The inability to hold back urine is known as urinary incontinence. It can arise for a number of reasons including severe urinary tract infections, damage to the bladder and dysfunctional nervous control of the bladder. While in severe cases large amounts of urine in the bladder may suddenly be expelled, in many cases there are small amounts of urine passed out into the underwear during the course of the day. This contributes to bad smells in the groin region.
Sexually Transmitted Diseases
Sexually transmitted diseases may cause urethral or vaginal inflammation and a smelly discharge. Some like chlamydia and gonorrhea can cause an unpleasant smelling discharge. However, there are times where the discharge from lesions caused by these infections have no specific odor. The moisture may then contribute to a musty or even offensive odor. It is further complicated by any open wounds on the genital surface.
Apocrine Sweat and Body Odor
You skin has two main types of sweat glands. Eccrine sweat glands are far more numerous and occur on virtually all skin surfaces. They become functional shortly after birth and produce a clear, watery, odorless substance in relatively large amounts to cool the body when overheated. Apocrine sweat glands occur only in the armpits and pubic area, and around the nipples and navel. They do not become active until puberty and secrete small amounts of a milky, thick substance that is rich in fats.
Although apocrine sweat is odorless when secreted, bacteria normally found on the skin feed on the fats, releasing breakdown products that emit odors. This is the primary source of body odor arising from both the pubic region and the armpits.
Hair and Skin Oils
The presence of pubic hair in the genital region contributes to body odor emanating from this area for several reasons. While eccrine glands discharge their watery secretions directly onto the skin surface, apocrine glands empty into hair follicles — as do skin oil glands. The combination of apocrine sweat and skin oil, or sebum, sticks to pubic hairs. Bacteria that feed on these substances also adhere to pubic hairs. Thus, pubic hair provides a physical matrix that supports the processes that lead to body odor. The same holds true for armpit hair. People who shave their armpits generally exude less body odor. Similarly, people who trim or remove their pubic hair also usually have less body odor in their pubic area.
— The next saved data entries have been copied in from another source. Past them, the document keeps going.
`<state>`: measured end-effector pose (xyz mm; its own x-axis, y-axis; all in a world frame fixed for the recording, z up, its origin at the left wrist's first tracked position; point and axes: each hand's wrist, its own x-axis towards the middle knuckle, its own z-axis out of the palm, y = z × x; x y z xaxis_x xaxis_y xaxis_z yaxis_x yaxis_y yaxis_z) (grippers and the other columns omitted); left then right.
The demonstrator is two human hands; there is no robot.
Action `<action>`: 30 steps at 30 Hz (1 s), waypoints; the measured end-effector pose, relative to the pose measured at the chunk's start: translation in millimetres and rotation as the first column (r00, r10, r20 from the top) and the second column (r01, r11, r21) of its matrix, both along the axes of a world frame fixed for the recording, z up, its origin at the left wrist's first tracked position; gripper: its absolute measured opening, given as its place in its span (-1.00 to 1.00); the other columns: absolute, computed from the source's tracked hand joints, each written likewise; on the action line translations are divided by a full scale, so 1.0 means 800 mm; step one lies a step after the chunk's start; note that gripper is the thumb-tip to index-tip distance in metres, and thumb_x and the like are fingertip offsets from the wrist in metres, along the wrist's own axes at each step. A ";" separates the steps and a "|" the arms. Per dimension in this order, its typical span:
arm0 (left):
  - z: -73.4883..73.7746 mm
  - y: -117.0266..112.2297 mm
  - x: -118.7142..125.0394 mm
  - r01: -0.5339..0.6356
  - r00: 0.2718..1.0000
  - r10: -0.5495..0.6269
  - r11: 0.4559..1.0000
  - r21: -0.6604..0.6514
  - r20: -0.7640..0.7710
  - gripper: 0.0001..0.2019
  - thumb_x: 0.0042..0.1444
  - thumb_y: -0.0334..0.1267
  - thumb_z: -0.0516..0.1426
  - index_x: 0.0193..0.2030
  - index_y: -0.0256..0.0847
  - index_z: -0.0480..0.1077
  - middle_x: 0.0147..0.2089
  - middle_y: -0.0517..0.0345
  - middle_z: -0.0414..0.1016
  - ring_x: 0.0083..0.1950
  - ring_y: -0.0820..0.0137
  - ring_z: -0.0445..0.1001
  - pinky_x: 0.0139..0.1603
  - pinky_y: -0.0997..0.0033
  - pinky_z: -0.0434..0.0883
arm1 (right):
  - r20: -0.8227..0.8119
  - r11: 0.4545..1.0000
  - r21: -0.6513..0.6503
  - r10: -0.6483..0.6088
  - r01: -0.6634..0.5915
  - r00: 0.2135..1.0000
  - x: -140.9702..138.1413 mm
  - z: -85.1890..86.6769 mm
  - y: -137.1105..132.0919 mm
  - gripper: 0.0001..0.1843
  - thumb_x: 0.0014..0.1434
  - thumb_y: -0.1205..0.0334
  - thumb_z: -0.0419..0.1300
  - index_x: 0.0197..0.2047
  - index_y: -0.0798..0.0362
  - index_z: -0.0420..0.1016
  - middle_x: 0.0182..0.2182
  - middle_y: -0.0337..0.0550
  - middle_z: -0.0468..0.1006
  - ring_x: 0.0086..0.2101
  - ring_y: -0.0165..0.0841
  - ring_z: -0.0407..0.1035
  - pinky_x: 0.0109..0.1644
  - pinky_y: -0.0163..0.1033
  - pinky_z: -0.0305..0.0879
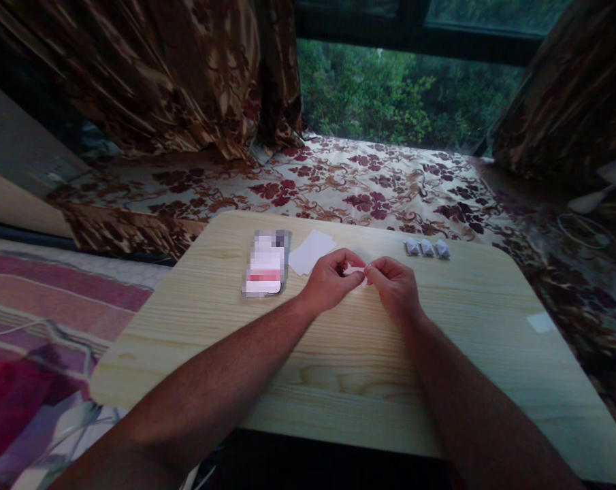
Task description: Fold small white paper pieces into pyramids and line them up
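Observation:
A small piece of white folded paper (356,271) is pinched between my two hands above the middle of the table. My left hand (333,278) grips its left side with thumb and fingers closed. On the other side my right hand (393,280) pinches the paper's right end, its fingertips touching those of the left. Most of the paper is hidden by the fingers. Behind my left hand lie overlapping white paper sheets (312,252). Three small folded paper shapes (427,248), pointed on top, sit in a row at the back right.
A phone (265,264), its screen blurred out, lies left of the sheets on the wooden table (185,340). A white scrap (541,322) is near the right edge. Beyond are a floral-covered window ledge (369,184) and curtains (185,75); a striped bed (73,286) is left.

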<state>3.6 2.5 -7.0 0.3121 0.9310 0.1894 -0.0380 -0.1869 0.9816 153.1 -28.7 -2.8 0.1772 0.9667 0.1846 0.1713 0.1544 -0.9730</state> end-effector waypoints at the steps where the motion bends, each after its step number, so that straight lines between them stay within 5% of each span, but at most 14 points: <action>1: 0.001 0.000 0.000 -0.003 1.000 0.003 1.000 0.002 0.003 -0.85 -0.05 -0.29 0.27 -0.30 -0.25 0.49 -0.43 0.23 0.43 -0.43 0.52 0.30 -0.41 0.50 0.18 | 0.008 1.000 0.002 0.002 -0.002 1.000 0.000 0.001 0.000 -0.81 0.04 0.24 0.26 -0.56 0.04 0.42 -0.62 -0.31 0.38 -0.54 -0.45 0.20 -0.45 -0.31 0.12; 16: -0.001 0.006 -0.002 0.016 0.999 -0.015 0.999 -0.032 0.043 -0.89 -0.06 -0.34 0.28 -0.35 -0.23 0.49 -0.55 0.35 0.22 -0.53 0.58 0.12 -0.50 0.49 0.04 | -0.028 1.000 0.013 0.004 -0.003 1.000 -0.002 0.004 -0.001 -0.83 0.04 0.25 0.27 -0.55 0.05 0.46 -0.61 -0.29 0.42 -0.54 -0.44 0.23 -0.42 -0.29 0.13; 30: -0.004 0.008 -0.002 0.001 0.996 0.007 0.995 -0.095 0.093 -0.69 -0.05 -0.31 0.28 -0.12 -0.21 0.42 -0.42 0.27 0.43 -0.45 0.53 0.38 -0.44 0.52 0.24 | -0.025 0.998 0.030 -0.057 0.058 0.998 -0.001 -0.004 0.003 -0.80 0.11 0.18 0.27 -0.49 0.07 0.46 -0.58 -0.27 0.46 -0.53 -0.44 0.28 -0.40 -0.29 0.18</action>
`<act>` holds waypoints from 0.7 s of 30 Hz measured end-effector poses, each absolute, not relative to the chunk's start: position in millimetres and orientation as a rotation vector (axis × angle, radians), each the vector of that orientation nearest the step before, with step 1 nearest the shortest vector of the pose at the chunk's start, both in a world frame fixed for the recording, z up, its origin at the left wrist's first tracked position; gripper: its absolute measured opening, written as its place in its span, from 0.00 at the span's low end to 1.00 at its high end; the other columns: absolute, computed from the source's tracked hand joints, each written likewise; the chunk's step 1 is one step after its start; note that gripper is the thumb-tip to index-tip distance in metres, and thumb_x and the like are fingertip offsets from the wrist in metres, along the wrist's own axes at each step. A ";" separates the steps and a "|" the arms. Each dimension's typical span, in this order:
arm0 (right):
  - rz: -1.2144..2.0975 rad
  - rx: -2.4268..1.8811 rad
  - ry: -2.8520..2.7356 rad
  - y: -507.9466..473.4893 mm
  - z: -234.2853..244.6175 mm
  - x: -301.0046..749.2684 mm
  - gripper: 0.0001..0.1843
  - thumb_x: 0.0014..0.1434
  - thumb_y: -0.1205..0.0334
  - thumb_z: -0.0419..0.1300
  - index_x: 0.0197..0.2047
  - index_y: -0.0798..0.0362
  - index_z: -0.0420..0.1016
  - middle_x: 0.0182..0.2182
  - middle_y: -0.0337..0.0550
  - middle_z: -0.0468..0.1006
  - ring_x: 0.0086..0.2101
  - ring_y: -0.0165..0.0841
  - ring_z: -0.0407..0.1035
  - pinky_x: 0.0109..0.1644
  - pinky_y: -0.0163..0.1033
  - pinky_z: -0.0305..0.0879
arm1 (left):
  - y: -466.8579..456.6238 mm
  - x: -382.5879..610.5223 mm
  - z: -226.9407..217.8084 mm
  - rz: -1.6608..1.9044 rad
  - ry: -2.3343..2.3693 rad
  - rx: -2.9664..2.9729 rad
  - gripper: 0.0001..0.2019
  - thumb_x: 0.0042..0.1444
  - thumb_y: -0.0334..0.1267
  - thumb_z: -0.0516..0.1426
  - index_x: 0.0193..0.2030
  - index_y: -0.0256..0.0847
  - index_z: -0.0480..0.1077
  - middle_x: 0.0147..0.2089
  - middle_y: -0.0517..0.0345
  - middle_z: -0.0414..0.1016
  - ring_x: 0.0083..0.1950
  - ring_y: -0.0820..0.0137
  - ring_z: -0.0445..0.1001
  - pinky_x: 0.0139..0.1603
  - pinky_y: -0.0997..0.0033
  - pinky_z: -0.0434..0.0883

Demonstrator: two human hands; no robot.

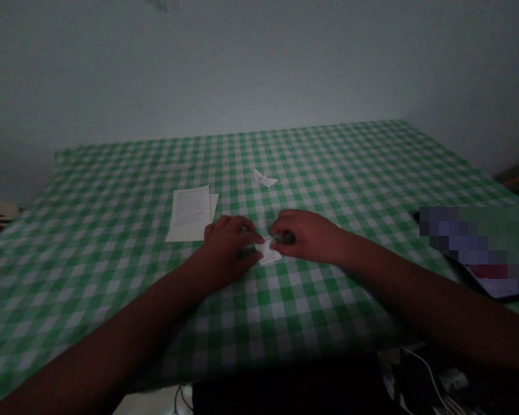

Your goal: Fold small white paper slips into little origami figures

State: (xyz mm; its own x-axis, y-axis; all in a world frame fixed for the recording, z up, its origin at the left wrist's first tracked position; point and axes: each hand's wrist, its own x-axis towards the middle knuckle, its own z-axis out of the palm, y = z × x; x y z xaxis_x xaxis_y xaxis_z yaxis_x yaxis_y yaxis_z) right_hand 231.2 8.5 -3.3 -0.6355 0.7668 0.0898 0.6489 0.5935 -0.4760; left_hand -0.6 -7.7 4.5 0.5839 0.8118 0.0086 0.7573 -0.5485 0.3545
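A small piece of printed paper (pixel 269 255) lies on the green-and-white checked tablecloth in front of me. My left hand (pixel 233 242) grips its left side, with curled fingers and the thumb and index fingertips at the edge. From the other side, my right hand (pixel 298 233) pinches the upper right part between thumb and fingers. Part of the paper is hidden under the fingertips. Just beyond my left hand are printed sheets (pixel 190 213), one partly over another. A folded or crumpled scrap of paper (pixel 264 178) sits farther back.
The checked tablecloth (pixel 328 173) covers the table, which stands near a plain wall (pixel 242 69). On the right, a dark-edged flat object (pixel 493 288) is mostly blurred out. Cables and dim clutter (pixel 441 380) show below the front edge.
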 end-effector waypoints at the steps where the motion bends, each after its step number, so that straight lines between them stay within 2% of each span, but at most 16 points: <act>1: 0.592 -1.150 -2.539 8.1 -4.1 230.4 0.10 0.60 0.56 0.62 0.43 0.52 0.76 0.37 0.42 0.74 0.36 0.32 0.68 0.39 0.36 0.60 | -7.6 -0.4 4.4 0.242 1.282 2.500 0.12 0.58 0.42 0.61 0.50 0.53 0.75 0.57 0.55 0.69 0.58 0.55 0.62 0.56 0.47 0.59; 5: 0.583 -1.173 -2.514 7.9 -6.6 227.2 0.08 0.60 0.58 0.61 0.41 0.53 0.76 0.35 0.40 0.74 0.35 0.31 0.67 0.39 0.36 0.59 | -7.7 0.5 5.1 0.244 1.272 2.479 0.12 0.58 0.41 0.61 0.50 0.53 0.75 0.57 0.55 0.69 0.57 0.56 0.63 0.55 0.48 0.60; 13: 0.486 -1.336 -2.423 3.3 -8.8 214.0 0.09 0.54 0.58 0.64 0.37 0.53 0.75 0.32 0.39 0.75 0.34 0.32 0.67 0.38 0.37 0.57 | -6.9 2.2 3.4 0.249 1.284 2.487 0.13 0.57 0.39 0.61 0.49 0.52 0.75 0.56 0.55 0.69 0.58 0.56 0.63 0.54 0.49 0.61; 21: 0.421 -1.356 -2.470 3.8 -9.3 210.3 0.08 0.57 0.57 0.61 0.36 0.52 0.74 0.32 0.39 0.76 0.34 0.33 0.68 0.39 0.38 0.56 | -8.6 3.9 6.5 0.275 1.282 2.467 0.12 0.57 0.42 0.61 0.49 0.52 0.75 0.56 0.55 0.70 0.57 0.57 0.64 0.55 0.49 0.61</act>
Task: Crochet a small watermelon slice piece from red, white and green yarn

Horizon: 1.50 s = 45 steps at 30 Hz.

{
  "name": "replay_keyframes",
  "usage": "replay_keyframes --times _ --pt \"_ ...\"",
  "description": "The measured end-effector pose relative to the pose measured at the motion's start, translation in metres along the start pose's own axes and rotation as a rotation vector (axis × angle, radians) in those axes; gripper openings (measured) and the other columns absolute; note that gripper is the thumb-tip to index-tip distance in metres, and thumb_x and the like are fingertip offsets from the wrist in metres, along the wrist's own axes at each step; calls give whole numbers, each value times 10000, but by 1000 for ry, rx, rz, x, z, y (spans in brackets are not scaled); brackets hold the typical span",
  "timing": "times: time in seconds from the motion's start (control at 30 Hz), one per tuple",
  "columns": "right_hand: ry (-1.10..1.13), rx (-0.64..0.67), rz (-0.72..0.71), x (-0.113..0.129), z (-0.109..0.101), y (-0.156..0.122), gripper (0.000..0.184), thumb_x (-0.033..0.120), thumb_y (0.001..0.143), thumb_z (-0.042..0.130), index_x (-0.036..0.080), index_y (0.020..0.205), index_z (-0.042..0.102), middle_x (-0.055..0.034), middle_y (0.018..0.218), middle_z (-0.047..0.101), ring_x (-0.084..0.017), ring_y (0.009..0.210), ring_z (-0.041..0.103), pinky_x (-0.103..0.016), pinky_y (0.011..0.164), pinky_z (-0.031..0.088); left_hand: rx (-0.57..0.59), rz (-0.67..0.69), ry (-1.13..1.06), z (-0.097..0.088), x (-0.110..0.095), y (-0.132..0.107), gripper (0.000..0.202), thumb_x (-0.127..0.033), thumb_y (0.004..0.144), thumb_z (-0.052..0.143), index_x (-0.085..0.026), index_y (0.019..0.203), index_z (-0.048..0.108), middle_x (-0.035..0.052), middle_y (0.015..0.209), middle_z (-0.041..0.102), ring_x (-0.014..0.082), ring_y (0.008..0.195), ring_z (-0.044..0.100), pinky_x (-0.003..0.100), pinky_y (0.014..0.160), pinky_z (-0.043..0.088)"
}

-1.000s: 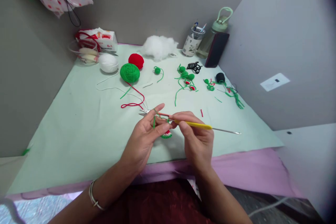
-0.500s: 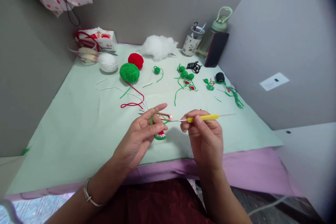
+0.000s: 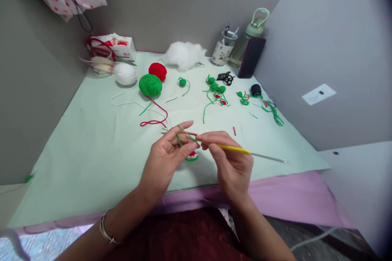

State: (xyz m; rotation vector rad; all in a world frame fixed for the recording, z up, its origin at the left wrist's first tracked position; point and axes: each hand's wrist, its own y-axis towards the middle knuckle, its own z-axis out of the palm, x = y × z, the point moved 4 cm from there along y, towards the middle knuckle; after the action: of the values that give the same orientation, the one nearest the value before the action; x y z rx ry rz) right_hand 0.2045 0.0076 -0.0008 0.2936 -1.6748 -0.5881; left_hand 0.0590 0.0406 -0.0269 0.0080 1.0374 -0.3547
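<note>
My left hand [image 3: 167, 153] pinches a small crocheted piece [image 3: 192, 157], red with a white band and a green edge, which hangs below the thumb and is partly hidden. Green yarn [image 3: 179, 140] loops over the raised fingers of that hand. Between the fingers and thumb of my right hand [image 3: 231, 159] is a crochet hook with a yellow handle [image 3: 234, 149]. Its front end points left into the yarn at my left fingertips; the metal rear end sticks out to the right. Orange-handled scissors [image 3: 191, 133] lie on the table behind my left fingers, mostly covered.
Balls of green [image 3: 150, 85], red [image 3: 157, 71] and white yarn [image 3: 125, 74] sit at the back left. White stuffing [image 3: 184, 55] lies behind them. Small green crocheted pieces [image 3: 216, 85] and a black claw clip [image 3: 226, 78] are right of centre. A bottle [image 3: 249, 43] and phone [image 3: 251, 58] stand back right.
My right hand has moved left, up to my left fingertips, and the crochet hook has tilted so its rear end sits lower. The crocheted piece has shifted slightly right.
</note>
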Motion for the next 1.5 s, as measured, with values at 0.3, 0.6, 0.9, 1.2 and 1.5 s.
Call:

Yeast often normally inhabits the pubic skin of both men and women. However, a yeast infection can develop if an overgrowth occurs. This might cause an increase or change in the body odor emanating from the pubic area. Such an infection might develop in the skin folds around the genital region, causing a red, painful rash. Women are also susceptible to vaginal yeast infections. Additionally, bacterial or parasitic vaginal infections can develop and cause an increase or change genital odor.
When To Seek Medical Care
Pubic body odor is often simply the scent of being an adult woman or man. However, if you find this scent is excessive or malodorous, or if you notice a recent change, see your doctor. This is especially important if you develop a rash in your pubic area, or a change in your vaginal discharge for women.